Brief: Search the material below for "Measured" and copy every line where it occurs.
----
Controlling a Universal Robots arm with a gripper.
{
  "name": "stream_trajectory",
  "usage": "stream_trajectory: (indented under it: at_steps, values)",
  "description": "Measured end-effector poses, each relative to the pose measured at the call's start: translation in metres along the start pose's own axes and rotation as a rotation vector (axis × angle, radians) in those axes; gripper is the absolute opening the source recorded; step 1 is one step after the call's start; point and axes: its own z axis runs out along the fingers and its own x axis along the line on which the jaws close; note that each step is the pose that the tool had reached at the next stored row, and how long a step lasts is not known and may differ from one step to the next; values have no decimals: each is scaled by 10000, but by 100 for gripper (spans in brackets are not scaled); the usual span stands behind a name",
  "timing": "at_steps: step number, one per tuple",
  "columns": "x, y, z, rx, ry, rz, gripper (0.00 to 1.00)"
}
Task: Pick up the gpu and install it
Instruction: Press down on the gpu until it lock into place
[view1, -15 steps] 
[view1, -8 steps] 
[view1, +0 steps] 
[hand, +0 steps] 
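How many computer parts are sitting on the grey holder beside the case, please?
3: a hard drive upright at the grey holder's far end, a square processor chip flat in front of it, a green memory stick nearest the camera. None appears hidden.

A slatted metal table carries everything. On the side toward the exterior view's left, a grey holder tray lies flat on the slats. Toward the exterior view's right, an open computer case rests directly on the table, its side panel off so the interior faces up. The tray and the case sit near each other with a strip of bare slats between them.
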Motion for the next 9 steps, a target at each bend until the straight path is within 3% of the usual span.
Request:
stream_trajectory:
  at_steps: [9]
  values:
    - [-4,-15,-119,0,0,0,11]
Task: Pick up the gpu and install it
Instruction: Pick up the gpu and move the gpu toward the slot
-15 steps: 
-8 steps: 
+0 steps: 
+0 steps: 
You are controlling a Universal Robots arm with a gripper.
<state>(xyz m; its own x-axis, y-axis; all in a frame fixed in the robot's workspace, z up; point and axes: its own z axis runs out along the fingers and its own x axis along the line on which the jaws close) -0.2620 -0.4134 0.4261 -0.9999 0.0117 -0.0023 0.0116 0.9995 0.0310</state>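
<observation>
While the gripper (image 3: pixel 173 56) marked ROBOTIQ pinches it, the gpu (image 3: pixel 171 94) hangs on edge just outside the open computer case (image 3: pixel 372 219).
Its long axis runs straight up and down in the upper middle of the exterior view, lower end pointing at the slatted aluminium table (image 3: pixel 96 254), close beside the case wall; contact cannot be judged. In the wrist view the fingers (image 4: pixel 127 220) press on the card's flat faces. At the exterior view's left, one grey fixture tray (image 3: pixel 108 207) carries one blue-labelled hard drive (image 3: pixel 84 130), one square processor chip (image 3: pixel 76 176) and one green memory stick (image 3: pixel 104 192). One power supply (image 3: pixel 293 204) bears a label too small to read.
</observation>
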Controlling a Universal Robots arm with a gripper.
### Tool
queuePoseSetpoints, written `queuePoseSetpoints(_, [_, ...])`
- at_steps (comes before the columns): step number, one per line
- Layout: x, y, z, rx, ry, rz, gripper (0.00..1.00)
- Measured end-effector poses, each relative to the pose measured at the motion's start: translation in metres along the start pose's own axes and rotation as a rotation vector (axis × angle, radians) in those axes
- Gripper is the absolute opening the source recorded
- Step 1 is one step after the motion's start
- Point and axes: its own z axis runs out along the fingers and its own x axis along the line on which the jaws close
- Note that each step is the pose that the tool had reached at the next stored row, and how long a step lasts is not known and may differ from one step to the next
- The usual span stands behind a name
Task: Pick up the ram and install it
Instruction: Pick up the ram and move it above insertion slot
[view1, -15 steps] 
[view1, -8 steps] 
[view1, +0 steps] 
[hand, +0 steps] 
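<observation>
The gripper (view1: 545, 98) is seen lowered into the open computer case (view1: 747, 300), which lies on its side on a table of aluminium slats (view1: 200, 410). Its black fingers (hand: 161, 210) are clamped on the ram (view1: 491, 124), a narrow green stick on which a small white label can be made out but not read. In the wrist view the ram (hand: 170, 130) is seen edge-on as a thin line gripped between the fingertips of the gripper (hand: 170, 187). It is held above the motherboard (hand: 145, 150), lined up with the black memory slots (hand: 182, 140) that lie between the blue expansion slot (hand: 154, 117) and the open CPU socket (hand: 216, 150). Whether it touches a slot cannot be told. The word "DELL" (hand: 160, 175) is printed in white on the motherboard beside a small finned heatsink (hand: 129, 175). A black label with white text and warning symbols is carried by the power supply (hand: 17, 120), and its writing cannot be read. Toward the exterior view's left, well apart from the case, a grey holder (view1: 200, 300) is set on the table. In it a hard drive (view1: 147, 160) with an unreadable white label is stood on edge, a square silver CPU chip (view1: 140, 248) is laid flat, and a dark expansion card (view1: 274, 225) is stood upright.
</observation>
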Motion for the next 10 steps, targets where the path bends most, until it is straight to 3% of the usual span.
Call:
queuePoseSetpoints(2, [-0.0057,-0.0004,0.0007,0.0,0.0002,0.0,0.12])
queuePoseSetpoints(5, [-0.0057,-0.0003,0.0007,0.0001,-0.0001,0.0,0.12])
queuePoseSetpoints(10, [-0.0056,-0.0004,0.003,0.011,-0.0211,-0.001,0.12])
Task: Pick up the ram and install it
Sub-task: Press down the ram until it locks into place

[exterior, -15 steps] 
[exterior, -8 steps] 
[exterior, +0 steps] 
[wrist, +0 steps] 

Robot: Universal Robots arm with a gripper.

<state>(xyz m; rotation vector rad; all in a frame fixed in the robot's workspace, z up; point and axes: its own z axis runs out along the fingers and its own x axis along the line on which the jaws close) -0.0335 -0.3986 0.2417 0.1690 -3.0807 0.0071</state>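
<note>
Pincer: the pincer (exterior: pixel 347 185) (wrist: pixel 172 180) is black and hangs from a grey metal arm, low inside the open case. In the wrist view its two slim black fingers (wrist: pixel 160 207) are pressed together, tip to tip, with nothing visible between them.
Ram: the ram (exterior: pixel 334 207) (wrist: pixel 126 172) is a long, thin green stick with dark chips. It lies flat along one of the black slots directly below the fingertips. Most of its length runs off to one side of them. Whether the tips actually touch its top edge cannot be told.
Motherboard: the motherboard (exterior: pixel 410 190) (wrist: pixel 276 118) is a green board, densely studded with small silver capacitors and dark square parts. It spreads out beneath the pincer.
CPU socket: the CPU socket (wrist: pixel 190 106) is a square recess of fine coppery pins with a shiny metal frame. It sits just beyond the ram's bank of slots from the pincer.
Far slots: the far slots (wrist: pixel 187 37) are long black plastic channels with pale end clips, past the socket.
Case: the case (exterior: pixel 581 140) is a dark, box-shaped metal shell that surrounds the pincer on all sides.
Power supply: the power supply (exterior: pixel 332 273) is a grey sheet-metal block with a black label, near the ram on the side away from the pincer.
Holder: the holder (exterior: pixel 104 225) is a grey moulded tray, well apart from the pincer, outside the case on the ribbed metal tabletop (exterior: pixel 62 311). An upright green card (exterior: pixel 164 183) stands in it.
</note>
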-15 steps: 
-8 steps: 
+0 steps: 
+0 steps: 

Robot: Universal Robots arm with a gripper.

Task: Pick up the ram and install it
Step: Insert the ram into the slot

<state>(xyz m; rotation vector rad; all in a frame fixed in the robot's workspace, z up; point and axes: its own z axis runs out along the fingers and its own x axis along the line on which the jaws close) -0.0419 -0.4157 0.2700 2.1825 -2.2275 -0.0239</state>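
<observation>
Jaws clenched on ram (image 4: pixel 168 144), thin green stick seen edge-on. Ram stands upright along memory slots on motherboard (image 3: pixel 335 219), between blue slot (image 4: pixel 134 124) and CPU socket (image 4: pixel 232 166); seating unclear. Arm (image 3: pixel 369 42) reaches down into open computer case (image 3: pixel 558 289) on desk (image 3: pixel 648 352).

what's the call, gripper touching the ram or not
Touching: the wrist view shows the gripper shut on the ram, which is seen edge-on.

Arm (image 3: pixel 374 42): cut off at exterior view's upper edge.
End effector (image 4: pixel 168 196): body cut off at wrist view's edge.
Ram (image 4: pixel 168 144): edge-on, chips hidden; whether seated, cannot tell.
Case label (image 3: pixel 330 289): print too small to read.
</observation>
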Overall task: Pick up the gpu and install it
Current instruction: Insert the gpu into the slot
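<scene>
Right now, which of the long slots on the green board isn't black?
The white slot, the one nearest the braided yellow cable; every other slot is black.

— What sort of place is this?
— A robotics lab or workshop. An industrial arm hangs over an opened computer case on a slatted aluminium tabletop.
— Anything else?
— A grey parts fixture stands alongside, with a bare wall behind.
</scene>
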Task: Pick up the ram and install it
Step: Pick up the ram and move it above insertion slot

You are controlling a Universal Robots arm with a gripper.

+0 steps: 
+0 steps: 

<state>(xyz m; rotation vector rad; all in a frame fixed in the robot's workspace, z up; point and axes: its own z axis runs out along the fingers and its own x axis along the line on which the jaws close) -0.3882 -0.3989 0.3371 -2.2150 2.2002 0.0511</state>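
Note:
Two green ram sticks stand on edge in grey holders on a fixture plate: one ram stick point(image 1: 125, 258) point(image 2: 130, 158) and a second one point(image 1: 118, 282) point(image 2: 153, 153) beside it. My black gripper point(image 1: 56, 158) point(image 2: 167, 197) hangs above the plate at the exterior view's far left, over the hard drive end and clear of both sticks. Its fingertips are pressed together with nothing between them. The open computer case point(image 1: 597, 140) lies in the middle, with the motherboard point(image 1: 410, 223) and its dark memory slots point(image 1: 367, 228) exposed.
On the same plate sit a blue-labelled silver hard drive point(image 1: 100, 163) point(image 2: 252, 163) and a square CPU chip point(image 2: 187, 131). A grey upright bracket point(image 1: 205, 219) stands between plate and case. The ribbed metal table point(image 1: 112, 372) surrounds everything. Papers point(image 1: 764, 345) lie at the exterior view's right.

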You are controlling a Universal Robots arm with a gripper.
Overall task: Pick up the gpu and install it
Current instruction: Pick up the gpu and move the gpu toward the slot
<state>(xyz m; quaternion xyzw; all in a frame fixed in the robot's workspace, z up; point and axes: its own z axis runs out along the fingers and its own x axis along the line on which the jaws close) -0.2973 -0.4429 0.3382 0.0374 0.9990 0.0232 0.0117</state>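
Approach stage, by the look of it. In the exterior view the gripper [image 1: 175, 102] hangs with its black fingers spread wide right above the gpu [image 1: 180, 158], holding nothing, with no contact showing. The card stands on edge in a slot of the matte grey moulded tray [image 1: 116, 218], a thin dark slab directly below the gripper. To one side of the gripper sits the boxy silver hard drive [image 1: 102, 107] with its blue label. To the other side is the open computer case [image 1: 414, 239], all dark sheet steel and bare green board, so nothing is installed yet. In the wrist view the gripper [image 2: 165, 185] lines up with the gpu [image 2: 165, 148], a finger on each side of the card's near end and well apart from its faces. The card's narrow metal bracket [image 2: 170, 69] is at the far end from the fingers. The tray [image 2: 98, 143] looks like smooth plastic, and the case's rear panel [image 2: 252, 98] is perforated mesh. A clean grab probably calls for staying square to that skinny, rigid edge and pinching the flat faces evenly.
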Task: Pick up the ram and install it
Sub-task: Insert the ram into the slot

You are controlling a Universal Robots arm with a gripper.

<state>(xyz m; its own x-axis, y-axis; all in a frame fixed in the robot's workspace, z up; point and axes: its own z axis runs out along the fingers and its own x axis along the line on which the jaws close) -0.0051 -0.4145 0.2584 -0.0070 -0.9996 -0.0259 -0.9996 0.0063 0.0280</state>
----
Response area:
  "description": "Measured end-effector poses, each relative to the pose measured at the call's start: translation in metres along the start pose's own axes and rotation as a rotation vector (axis × angle, radians) in those axes; gripper is the absolute opening the source recorded; step 1 is one step after the call's start; point and axes: its own z axis runs out along the fingers and its own x axis along the line on which the jaws close; note that each step is the pose that the tool had reached at the next stored row, and how long a step lasts is not known and may differ from one step to the next; values have no decimals: each is scaled by 10000, but by 100 for gripper (spans in brackets are not scaled); the usual span stands behind a name",
- Measured end-effector poses, each relative to the pose measured at the motion's start: translation in metres along the start pose's own axes and rotation as a rotation vector (axis × angle, radians) in those axes

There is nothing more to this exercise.